Kristien Hemmerechts

Le blanc détonne

LE PEUPLE BELGE PROTESTE. Des deux côtés de la frontière linguistique. La population en a marre, elle veut être gouvernée.

KRISTIEN HEMMERECHTS, Ecrivaine
Le plus souvent, il y a des révoltes contre un gouvernement. Ici, la fronde fait le mouvement inverse. C’est pour la mise en place d’un nouveau gouvernement que les citoyens se mobilisent. Cela dit, les deux composantes du royaume mènent la rébellion d’une manière radicalement différente. Les divergences sont si prononcées qu’elles semblent donner raison aux obstructionnistes qui ne cessent d’insister sur la profondeur du gouffre séparant les deux communautés du pays. Tel n’est pas l’objectif.

Les Wallons adorent manifestement les activités ludiques. Benoît Poelvoorde appelle ses congénères à ne plus se raser jusqu’à l’avènement d’un nouveau cabinet. Les Flamands, eux, choisissent le registre grave avec le slogan : « Pas en notre nom ». Voilà le mot d’ordre qui, ce 21 janvier au KVS (Koninklijke Vlaamse Schouwburg), accompagne les « faiseurs de culture » qui rejettent le discours nationaliste, séparatiste. « Il nous faut une nouvelle ère d’ouverture, de solidarité, de justice sociale et de diversité culturelle », déclarent-ils avec force.

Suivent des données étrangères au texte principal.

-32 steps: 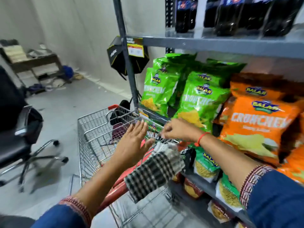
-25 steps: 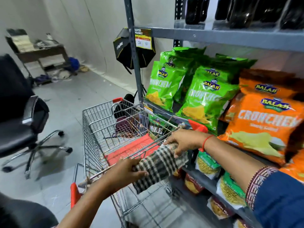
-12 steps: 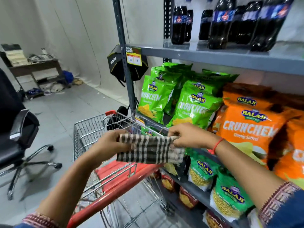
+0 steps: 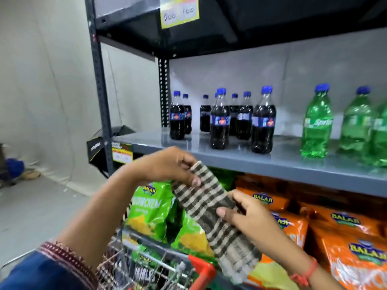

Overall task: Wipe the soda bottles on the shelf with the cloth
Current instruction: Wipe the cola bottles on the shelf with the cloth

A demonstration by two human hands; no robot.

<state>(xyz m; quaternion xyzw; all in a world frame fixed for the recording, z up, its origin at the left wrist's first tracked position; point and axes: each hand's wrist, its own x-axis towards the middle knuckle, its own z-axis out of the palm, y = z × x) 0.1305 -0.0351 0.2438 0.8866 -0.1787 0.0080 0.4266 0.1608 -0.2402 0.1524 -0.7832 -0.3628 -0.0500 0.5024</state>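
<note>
Nearest to us, a thin wire shopping cart (image 4: 146,266) with a red plastic corner sits at the bottom edge, beside our dark blue sleeve (image 4: 41,271) with its patterned maroon cuff. Just above it we hold the cloth (image 4: 213,212), a soft woven strip checked in dark brown and cream, folded long and running diagonally from upper left to lower right. Our left hand (image 4: 167,166) pinches its upper end, fingers curled closed with the thumb pressed on the fabric. Our right hand (image 4: 249,216) grips its middle, thumb on top and fingers wrapped behind; a red thread band circles that wrist.

Behind the cloth, glossy crinkled snack bags fill the lower level: green bags (image 4: 150,208) on the left, orange bags (image 4: 343,233) on the right.

Above them runs the smooth grey metal shelf (image 4: 272,162), its surface faintly reflective. On it stand the cola bottles (image 4: 219,120), dark, clear plastic with blue caps and blue labels, clustered upright in loose rows. To their right, well apart, stand the green bottles (image 4: 316,122), translucent and ribbed, also blue-capped. The cloth hangs below and in front of the shelf edge, touching no bottle.

A perforated dark upright post (image 4: 100,80) frames the left side, with a yellow price tag (image 4: 180,11) on the level above and a pale wall behind.
</note>
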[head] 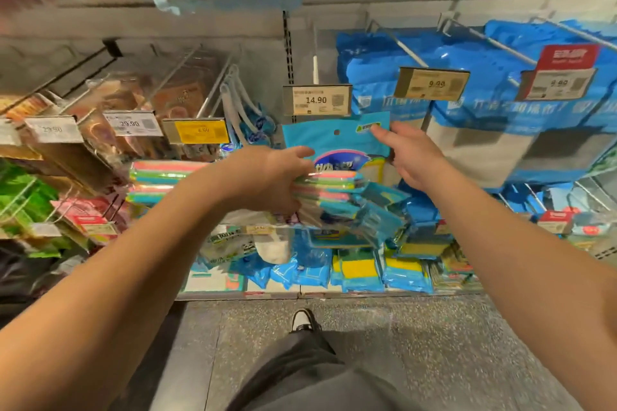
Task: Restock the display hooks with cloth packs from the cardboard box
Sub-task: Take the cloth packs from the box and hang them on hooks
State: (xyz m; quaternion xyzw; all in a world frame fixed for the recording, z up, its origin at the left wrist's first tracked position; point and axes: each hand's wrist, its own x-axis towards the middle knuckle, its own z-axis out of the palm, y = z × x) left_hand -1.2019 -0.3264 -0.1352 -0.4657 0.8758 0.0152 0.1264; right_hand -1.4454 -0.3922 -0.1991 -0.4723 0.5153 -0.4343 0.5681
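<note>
Fingers of the left hand (270,177) curl around a stack of cloth packs (329,193), striped pink, green and blue at their edges, holding it from the left side at about mid-height of the shelving. The right hand (412,157) pinches the upper right edge of the top pack (337,140), a turquoise header card with a round hang hole, lifting it upright in front of the stack; thumb and fingertips close on the card near a small green label. This pack sits just below the price tag (317,100) reading 14.90, which hangs at the end of a hook (315,67); the hole looks to be just under the tag, though whether the card touches the hook I cannot tell.

Left of the stack, more striped packs (160,180) hang on the neighbouring hook. To the right, big blue packs (467,130) fill two hooks with 9.99 tags. Brown packs (133,110) hang further left behind 29.90 tags and a yellow tag (196,131). Below the hands, blue and yellow packs (357,269) lie on the bottom shelf. A shoe (303,320) and a dark trouser leg (300,374) stand on the speckled floor (434,344).
</note>
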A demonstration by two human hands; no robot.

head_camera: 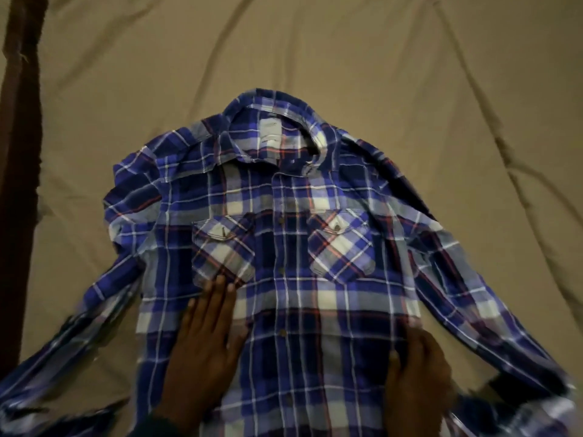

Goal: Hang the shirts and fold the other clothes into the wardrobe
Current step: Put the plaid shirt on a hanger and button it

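A dark wooden edge (22,152) borders the tan bedsheet (347,58) at far left, and the blue plaid shirt (293,247) lies front-up and buttoned across the sheet, collar away from the person, sleeves spread to both sides with bare sheet around them. The left hand (205,339) lies flat on the shirt below its left pocket, fingers straight and together. The right hand (416,370) rests on the shirt's right side seam, its fingers too blurred to tell whether they grip.

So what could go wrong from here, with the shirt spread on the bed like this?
The shirt lies buttoned-side up on the wrinkled sheet, with no hanger in view, so it may get folded rather than hung. Both sleeves trail off to the sides and could drag or crease. The left hand and right hand press only its lower half.
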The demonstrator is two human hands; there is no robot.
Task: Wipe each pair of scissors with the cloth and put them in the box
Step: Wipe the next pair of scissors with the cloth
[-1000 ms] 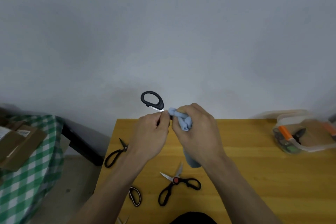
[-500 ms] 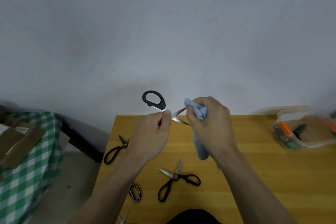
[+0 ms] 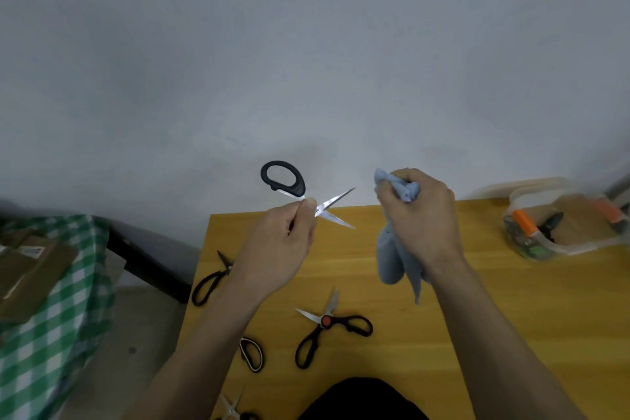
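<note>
My left hand (image 3: pixel 283 245) pinches a pair of black-handled scissors (image 3: pixel 284 179) near the pivot, held up above the far edge of the wooden table (image 3: pixel 511 317). Both blades are spread and bare. My right hand (image 3: pixel 419 215) grips a bunched light blue cloth (image 3: pixel 392 259) a short way right of the blade tips, clear of them. The clear plastic box (image 3: pixel 559 225) stands at the far right with orange-handled and black scissors inside.
Several more scissors lie on the table: all-black ones (image 3: pixel 211 278) at the left edge, red-pivot ones (image 3: pixel 327 324) in the middle, a black handle (image 3: pixel 252 353) below my left forearm, a steel pair (image 3: pixel 231 407) at the near edge. A green checked cloth (image 3: pixel 54 317) covers a surface on the left.
My right hand slid the cloth off the blades and moved right, leaving the spread blades bare. My left hand kept its pinch on the scissors.
</note>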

Les artistes n’acceptent pas qu’on use et abuse d’eux pour cautionner l’identité flamande. La population flamande elle aussi va manifester, le 23 janvier. « No government, great people » : tel est le nom du groupe d’initiateurs qui l’y invite. L’appellation laisse filtrer une certaine autodérision et le recours à l’anglais semble traduire la crainte que le néerlandais ne fasse pas l’affaire. Il va de soi que tous les Belges sont les bienvenus à cette manifestation. Les participants sont priés de s’habiller en blanc. Les organisateurs espèrent-ils égaler le succès de la mythique Marche blanche ? Mais, à l’époque, le blanc était porteur de sens. L’innocence assassinée se trouvait au centre du débat. Or, aujourd’hui, le blanc détonne tout comme les mots anglais. Impossible de revêtir des habits blancs, neutres, et de tenir en même temps un plaidoyer enflammé. Comme il est irréel de marcher en chaussettes en levant le poing serré.

Qui organise une marche pour la formation d’un gouvernement fédéral doit se ranger résolument derrière les couleurs et les langues fédérales. Comme les femmes ne peuvent être un peu enceintes, on ne peut pas défendre la Belgique à demi. Le caractère pusillanime de cette fronde constitue l’énième signe de mauvais augure dans le ciel de notre pays. Il est plus que temps que des gens se lèvent et annoncent la couleur. Les chamailleries interminables et les vaines palabres n’ont que trop duré.